Elric, yang terlalu terfokus pada serangannya, tidak dapat menghindari serangan tersebut. Sihir itu menembus pertahanannya dan menghantam tubuhnya dengan keras. Rasanya seperti ditusuk dengan ribuan jarum tajam, dan seketika itu juga, seluruh tubuhnya terasa lumpuh.
Darah mengalir dari luka-luka di tubuhnya, bercampur dengan debu pertempuran. Elric terjatuh, tubuhnya tak berdaya di tanah. “Tidak…” desahnya dengan suara yang hampir tidak terdengar, merasakan rasa sakit yang menyebar ke seluruh tubuhnya.
Althea berdiri di atasnya, wajahnya dipenuhi kepuasan. “Kau pikir kau bisa melawanku? Kekuatanmu tidak ada artinya dibandingkan dengan sihir kegelapan!” Dia melangkah lebih dekat, menikmati momen kemenangan, namun di dalam hatinya, ada rasa takut akan apa yang bisa dilakukan Elric jika dia sepenuhnya menguasai kedua kekuatan dalam dirinya.
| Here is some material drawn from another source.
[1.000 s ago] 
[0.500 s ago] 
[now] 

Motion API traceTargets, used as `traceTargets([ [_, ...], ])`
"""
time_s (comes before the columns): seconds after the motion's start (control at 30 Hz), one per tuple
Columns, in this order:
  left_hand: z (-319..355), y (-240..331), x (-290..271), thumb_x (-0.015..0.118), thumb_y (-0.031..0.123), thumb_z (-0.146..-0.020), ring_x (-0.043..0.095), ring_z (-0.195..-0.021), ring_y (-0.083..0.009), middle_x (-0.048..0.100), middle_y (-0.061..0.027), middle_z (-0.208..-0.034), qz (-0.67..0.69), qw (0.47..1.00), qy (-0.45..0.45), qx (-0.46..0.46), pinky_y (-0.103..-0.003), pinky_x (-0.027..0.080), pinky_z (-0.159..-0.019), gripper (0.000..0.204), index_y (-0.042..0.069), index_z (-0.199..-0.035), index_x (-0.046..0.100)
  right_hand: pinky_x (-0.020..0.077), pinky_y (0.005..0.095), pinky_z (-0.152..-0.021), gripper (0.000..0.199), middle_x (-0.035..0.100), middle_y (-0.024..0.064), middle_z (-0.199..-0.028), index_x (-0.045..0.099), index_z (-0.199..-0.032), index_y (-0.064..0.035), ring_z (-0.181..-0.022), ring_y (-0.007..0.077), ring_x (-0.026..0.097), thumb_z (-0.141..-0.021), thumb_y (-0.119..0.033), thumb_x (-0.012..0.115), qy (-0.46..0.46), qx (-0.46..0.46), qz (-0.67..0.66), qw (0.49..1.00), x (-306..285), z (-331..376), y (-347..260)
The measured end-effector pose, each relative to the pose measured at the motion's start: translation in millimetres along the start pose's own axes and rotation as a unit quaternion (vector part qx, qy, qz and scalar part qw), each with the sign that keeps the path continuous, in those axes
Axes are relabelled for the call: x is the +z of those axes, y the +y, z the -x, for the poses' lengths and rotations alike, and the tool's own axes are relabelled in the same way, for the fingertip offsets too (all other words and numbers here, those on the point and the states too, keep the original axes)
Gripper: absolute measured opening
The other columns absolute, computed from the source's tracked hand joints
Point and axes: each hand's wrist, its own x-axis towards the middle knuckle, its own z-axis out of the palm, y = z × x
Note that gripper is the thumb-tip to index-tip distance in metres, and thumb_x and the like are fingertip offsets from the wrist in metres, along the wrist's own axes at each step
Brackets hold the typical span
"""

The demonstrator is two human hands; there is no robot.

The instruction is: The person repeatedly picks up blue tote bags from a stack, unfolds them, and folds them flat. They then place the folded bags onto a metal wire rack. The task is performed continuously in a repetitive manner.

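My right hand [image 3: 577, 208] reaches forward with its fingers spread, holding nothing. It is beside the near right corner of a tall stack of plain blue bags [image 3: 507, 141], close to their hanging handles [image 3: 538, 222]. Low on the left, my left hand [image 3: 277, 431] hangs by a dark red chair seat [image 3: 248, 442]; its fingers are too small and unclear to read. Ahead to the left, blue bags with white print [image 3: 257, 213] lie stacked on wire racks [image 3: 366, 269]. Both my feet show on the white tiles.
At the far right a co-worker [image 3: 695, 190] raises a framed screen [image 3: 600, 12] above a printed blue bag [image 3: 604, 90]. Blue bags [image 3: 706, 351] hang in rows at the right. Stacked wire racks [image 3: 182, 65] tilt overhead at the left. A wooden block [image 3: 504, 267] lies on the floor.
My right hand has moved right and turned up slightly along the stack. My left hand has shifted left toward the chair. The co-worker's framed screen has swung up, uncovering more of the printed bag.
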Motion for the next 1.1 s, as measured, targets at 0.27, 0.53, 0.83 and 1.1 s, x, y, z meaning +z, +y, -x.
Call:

Dalam keadaan terbaring tak berdaya, Elric merasa energi dalam dirinya pulih perlahan. Dengan tangan yang gemetar, dia memegangi tongkat sihirnya, berusaha bangkit. Sinar putih cerah mulai memancar dari tubuhnya, seolah menyiratkan kekuatan baru yang mengalir dalam dirinya. Althea, yang awalnya percaya bahwa kemenangannya sudah di depan mata, merasakan aura ini dan menjauh darinya dengan ragu.
“Tidak… ini tidak mungkin!” Althea berucap, terkejut oleh kekuatan yang tiba-tiba muncul dari Elric. Dia tahu, jika Elric berhasil bangkit, dia akan menjadi ancaman yang jauh lebih besar.
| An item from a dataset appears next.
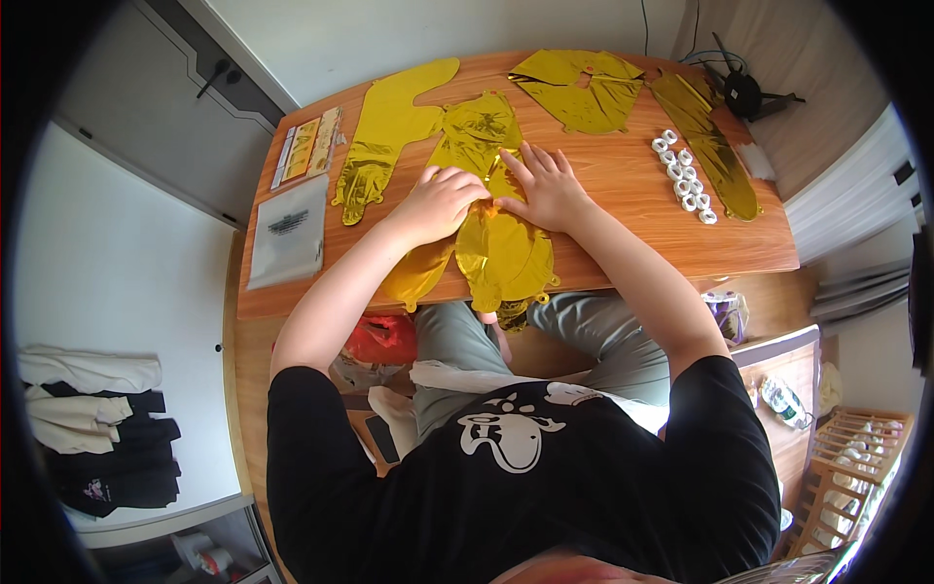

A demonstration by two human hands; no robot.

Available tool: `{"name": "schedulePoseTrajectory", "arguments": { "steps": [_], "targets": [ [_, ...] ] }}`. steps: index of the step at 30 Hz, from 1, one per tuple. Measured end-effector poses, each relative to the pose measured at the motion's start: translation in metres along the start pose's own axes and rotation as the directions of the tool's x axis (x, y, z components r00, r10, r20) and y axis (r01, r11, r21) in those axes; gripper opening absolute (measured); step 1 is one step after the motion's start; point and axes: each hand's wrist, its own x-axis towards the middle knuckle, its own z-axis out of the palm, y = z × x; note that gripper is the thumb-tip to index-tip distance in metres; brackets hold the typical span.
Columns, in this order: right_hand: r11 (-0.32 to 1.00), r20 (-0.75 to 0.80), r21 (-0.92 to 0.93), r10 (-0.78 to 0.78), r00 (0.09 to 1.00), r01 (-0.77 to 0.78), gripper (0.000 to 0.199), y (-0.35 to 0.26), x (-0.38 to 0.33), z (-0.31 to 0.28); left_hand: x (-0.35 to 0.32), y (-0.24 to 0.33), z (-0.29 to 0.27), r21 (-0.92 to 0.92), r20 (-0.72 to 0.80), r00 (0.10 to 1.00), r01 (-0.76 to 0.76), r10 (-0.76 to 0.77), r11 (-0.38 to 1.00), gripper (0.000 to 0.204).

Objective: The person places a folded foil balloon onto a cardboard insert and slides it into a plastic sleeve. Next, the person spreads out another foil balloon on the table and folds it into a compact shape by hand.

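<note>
Sitting at a wide, brown wood-grain desk (623,165). Handling a flat, wrinkled, shiny gold foil shape (506,248), laid directly under the left hand (449,202) and the right hand (548,190) and spreading below both toward the near edge. Having a tall, curved gold foil piece (394,112) beyond the left hand and to its left, an angular gold foil piece (589,107) beyond the right hand, and a long, narrow gold foil strip (715,146) well off to its right. Also showing a clear, flat plastic sleeve (292,248) left of the left hand, a black device with stick antennas (742,95) far beyond the right hand, and a flat, multicoloured packet (305,149) past the sleeve. Curling the left hand's fingers down onto the foil shape; cannot tell whether pinching it. Resting the right hand there, opened out, with fingers spread. Showing small, white, ring-shaped rolls (687,176) in loose rows, well right of the right hand. Showing a tiny orange patch (483,206) on the foil between left fingertips and right thumb.
</note>
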Motion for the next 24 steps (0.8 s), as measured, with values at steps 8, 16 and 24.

Dengan keyakinan baru, Elric mengangkat tongkat sihirnya, merapal sihirnya. “Aetheria Sylvanis, Thunder of Olympus!” Dia mengucapkan mantra tersebut, dan seketika badai petir besar muncul di langit, menciptakan awan gelap yang menggulung. Petir menyambar dengan kekuatan surgawi, menghantam musuh-musuhnya tanpa henti.
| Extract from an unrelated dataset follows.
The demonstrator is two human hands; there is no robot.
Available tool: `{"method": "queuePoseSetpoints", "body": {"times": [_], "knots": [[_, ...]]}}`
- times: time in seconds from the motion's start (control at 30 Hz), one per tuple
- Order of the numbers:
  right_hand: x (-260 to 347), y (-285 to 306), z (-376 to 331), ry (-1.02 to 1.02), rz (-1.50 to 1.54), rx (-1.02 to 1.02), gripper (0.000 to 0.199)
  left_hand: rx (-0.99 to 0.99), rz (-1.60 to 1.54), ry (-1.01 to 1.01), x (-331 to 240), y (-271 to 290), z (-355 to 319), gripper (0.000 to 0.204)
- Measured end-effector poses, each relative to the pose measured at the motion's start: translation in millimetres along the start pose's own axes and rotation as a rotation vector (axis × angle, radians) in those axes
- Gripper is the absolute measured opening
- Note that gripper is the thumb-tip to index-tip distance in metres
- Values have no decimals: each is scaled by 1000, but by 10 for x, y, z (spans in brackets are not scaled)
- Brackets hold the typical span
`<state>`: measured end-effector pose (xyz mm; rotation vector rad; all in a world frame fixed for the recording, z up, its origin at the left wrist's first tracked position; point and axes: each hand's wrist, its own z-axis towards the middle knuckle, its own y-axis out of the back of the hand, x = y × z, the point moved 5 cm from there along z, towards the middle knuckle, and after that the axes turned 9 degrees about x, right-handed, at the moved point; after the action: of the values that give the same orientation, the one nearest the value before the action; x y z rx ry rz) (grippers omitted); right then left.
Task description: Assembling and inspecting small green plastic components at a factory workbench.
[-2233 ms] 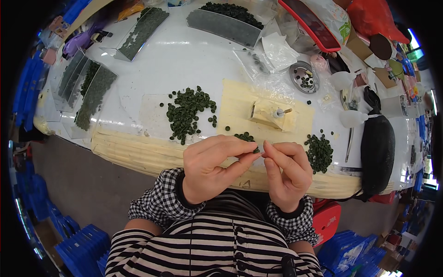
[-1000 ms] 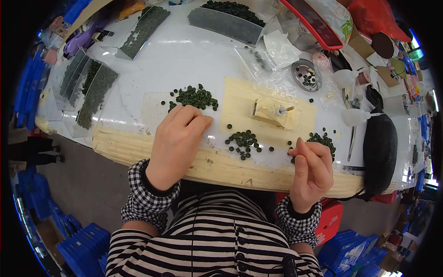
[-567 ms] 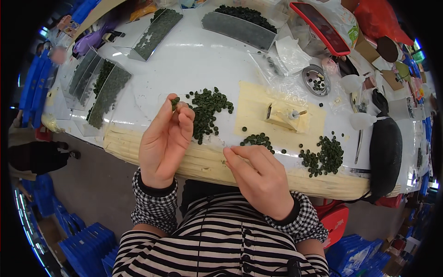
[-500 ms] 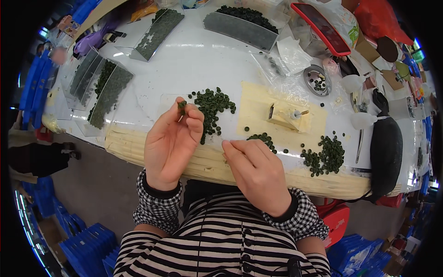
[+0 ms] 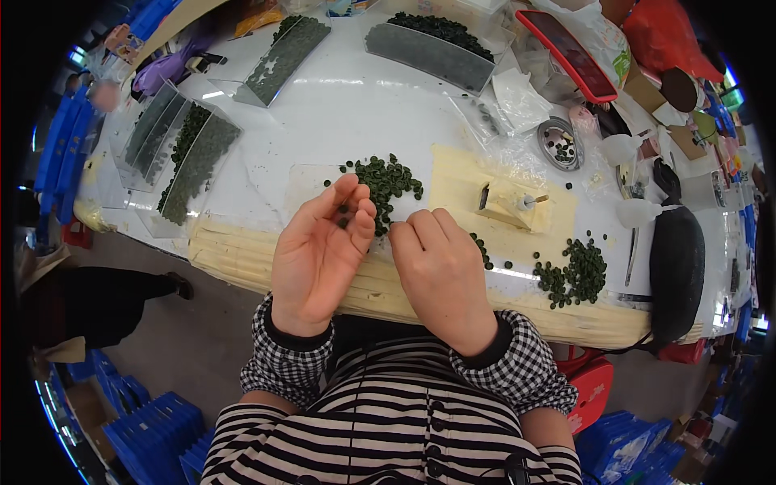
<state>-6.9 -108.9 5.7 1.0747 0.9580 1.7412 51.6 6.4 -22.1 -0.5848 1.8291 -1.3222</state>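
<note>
Fingers (image 5: 362,217) of the left hand (image 5: 317,257) curl loosely above an upturned palm; small dark green discs (image 5: 343,221) show between them and the thumb, though from where I stand I cannot tell whether they are pinched or merely cradled. The right hand (image 5: 443,275) is turned back-up, its fingers bent downward with the tips hidden; whether these pinch anything cannot be determined. Note the change: the right hand has advanced to the near edge of the main pile (image 5: 386,176), and the two hands now stand closer together, just apart. Judged from this, the discs are the work in hand, the left hand serving as holder and the right positioned at the supply. Along the near side of the white tabletop (image 5: 259,162) runs a pale yellow edge covering (image 5: 230,249). Beyond it lie a second pile (image 5: 582,273) to the right and a small group (image 5: 482,249) partly hidden by the right hand. Further back, a yellowish block (image 5: 505,212) with a projecting pin (image 5: 540,197) stands on a cream sheet (image 5: 453,171), untouched. Farthest off, clear trays (image 5: 428,58) contain similar green pieces; a phone (image 5: 566,56) in a red case lies to their right.
</note>
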Motion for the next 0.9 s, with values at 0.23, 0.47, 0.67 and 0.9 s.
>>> {"method": "queuePoseSetpoints", "body": {"times": [0.23,0.47,0.67,0.9], "knots": [[-265,408,-74,-187,716,-161,10,51,331,87,155,-80,-69,26],[-441,480,-214,-225,950,-173,8,207,360,252,486,-242,-70,25],[-493,586,-311,-199,834,-341,12,198,312,241,559,-291,-39,21],[-416,710,-388,-100,573,-322,19,241,352,190,674,-255,-11,18]]}}
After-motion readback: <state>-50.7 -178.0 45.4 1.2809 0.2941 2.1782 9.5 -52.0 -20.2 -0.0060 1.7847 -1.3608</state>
Hujan petir itu menghancurkan area di sekelilingnya, menimbulkan kekacauan di barisan pasukan Eldoria. Suara gemuruh petir menggetarkan tanah, sementara cahaya putih yang menyilaukan membakar segala sesuatu yang terjebak di bawahnya. Althea berusaha menghindar, tetapi beberapa serangan masih menghantam prajurit-prajuritnya, menyebabkan mereka terjatuh.
Elric tidak berhenti di situ. Merasakan kekuatan dari Aetheria Sylvanis mengalir dalam dirinya, dia melanjutkan serangan. “Aetheria Sylvanis, Hephaestus Emberstorm!” Dia merapal mantra, dan seketika, badai api muncul di langit, dipenuhi bara dan percikan logam panas yang beterbangan.
Hujan api jatuh dari langit, membakar segala sesuatu yang disentuhnya. Setiap percikan bara menimbulkan kepanikan di barisan Eldoria, mengubah medan perang menjadi lautan api. Althea terpaksa mundur, berjuang untuk tetap berdiri di tengah kekacauan yang diciptakan oleh Elric. Dia merasakan tekanan yang luar biasa, dan untuk pertama kalinya, rasa takut menghampiri hatinya.
Namun, Elric tidak memberikan kesempatan untuk mundur. Dia berlari ke arah Althea, merapal mantra baru dengan tekad yang menggebu. “Aetheria Sylvanis, Pyroclasmic Forge!” Dia memanggil pandai besi roh api untuk menciptakan senjata pedang yang menyala. Senjata itu terbang ke tangannya, berkilau dalam cahaya api yang membara.
“Sekarang, saatnya mengakhiri ini,” gumam Elric, menambahkan sihir Aetheria Sylvanis lainnya ke pedangnya. “Aetheria Sylvanis, Firebrand Of The Forge God!” Dengan kekuatan dari dewa Hephaestus, sihir ini menyelimuti pedangnya dengan api abadi, membuat setiap serangan yang dia lakukan memancarkan nyala api yang menyala tak henti-henti.